**Problem details**.
The answer must be the full listing, written out exactly.

**Dataset records**.

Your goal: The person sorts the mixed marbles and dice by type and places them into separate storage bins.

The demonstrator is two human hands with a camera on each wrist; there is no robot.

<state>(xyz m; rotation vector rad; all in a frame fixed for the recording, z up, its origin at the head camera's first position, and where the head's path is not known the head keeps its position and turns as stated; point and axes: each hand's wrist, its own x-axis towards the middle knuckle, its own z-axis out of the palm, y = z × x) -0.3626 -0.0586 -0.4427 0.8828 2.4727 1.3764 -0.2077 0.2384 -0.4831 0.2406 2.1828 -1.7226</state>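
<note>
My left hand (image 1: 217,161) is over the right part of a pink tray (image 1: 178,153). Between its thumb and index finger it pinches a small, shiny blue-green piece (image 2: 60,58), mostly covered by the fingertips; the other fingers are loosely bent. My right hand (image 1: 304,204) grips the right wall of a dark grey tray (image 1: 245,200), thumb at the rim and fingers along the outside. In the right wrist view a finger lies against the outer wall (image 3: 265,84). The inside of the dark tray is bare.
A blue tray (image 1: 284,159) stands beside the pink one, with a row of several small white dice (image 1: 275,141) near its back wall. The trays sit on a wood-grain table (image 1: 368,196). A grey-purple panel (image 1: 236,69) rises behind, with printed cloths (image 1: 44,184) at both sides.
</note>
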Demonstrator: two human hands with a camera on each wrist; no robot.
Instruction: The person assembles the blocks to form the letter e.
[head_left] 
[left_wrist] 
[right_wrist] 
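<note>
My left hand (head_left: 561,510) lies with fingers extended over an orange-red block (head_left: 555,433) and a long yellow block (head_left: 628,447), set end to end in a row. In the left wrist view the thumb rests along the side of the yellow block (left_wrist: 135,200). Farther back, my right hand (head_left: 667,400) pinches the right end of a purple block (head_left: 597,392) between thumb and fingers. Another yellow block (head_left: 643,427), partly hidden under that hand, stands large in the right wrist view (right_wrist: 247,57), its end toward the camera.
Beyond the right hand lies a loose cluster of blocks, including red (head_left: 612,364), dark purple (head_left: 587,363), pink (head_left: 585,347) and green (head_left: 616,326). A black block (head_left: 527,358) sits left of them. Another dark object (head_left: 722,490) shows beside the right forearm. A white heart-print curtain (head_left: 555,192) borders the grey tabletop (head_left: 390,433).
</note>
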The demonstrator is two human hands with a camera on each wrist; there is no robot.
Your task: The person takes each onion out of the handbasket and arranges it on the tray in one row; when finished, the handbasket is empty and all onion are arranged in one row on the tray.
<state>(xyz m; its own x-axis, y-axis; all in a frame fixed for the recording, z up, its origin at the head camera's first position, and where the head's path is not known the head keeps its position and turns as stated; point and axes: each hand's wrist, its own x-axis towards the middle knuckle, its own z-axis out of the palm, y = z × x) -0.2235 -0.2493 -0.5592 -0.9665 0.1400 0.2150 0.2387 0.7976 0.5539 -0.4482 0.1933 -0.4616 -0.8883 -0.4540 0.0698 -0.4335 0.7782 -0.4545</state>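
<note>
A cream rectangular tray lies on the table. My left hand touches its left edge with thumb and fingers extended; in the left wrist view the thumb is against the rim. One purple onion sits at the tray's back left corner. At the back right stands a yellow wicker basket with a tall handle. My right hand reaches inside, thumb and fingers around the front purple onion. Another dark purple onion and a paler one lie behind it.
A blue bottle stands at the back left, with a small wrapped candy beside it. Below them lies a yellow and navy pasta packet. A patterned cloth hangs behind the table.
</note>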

**Solution for this exercise**.
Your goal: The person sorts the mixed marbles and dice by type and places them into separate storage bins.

The demonstrator is two human hands with a camera on each wrist; there is no robot.

<state>(xyz m; rotation vector rad; all in a frame fixed for the recording, z up, its origin at the head camera's first position, and where the head's path is not known the head keeps its position and turns as stated; point and axes: each hand's wrist, its own x-axis towards the middle knuckle, its own z-axis out of the palm, y = z × x) -0.3626 -0.0586 -0.4427 0.8828 2.4727 1.3764 -0.2077 0.2384 -0.4831 0.2406 2.1828 -1.7226</state>
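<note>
My left hand (image 1: 217,161) is over the right part of a pink tray (image 1: 178,153). Between its thumb and index finger it pinches a small, shiny blue-green piece (image 2: 60,58), mostly covered by the fingertips; the other fingers are loosely bent. My right hand (image 1: 304,204) grips the right wall of a dark grey tray (image 1: 245,200), thumb at the rim and fingers along the outside. In the right wrist view a finger lies against the outer wall (image 3: 265,84). The inside of the dark tray is bare.
A blue tray (image 1: 284,159) stands beside the pink one, with a row of several small white dice (image 1: 275,141) near its back wall. The trays sit on a wood-grain table (image 1: 368,196). A grey-purple panel (image 1: 236,69) rises behind, with printed cloths (image 1: 44,184) at both sides.
</note>
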Demonstrator: two human hands with a camera on each wrist; no robot.
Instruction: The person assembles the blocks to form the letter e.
[head_left] 
[left_wrist] 
[right_wrist] 
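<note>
My left hand (head_left: 561,510) lies with fingers extended over an orange-red block (head_left: 555,433) and a long yellow block (head_left: 628,447), set end to end in a row. In the left wrist view the thumb rests along the side of the yellow block (left_wrist: 135,200). Farther back, my right hand (head_left: 667,400) pinches the right end of a purple block (head_left: 597,392) between thumb and fingers. Another yellow block (head_left: 643,427), partly hidden under that hand, stands large in the right wrist view (right_wrist: 247,57), its end toward the camera.
Beyond the right hand lies a loose cluster of blocks, including red (head_left: 612,364), dark purple (head_left: 587,363), pink (head_left: 585,347) and green (head_left: 616,326). A black block (head_left: 527,358) sits left of them. Another dark object (head_left: 722,490) shows beside the right forearm. A white heart-print curtain (head_left: 555,192) borders the grey tabletop (head_left: 390,433).
</note>
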The demonstrator is two human hands with a camera on each wrist; there is no robot.
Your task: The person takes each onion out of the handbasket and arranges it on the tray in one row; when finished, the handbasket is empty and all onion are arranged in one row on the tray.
<state>(xyz m; its own x-axis, y-axis; all in a frame fixed for the recording, z up, its origin at the head camera's first position, and where the head's path is not known the head keeps its position and turns as stated; point and axes: each hand's wrist, its own x-axis towards the middle knuckle, its own z-axis out of the palm, y = z × x) -0.2235 -0.2493 -0.5592 -0.9665 0.1400 0.2150 0.2387 0.7976 0.5539 -0.4482 0.1933 -0.4616 -0.8883 -0.4540 0.0698 -0.4335 0.7782 -0.4545</state>
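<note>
A cream rectangular tray lies on the table. My left hand touches its left edge with thumb and fingers extended; in the left wrist view the thumb is against the rim. One purple onion sits at the tray's back left corner. At the back right stands a yellow wicker basket with a tall handle. My right hand reaches inside, thumb and fingers around the front purple onion. Another dark purple onion and a paler one lie behind it.
A blue bottle stands at the back left, with a small wrapped candy beside it. Below them lies a yellow and navy pasta packet. A patterned cloth hangs behind the table.
</note>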

No further output is needed for the exercise.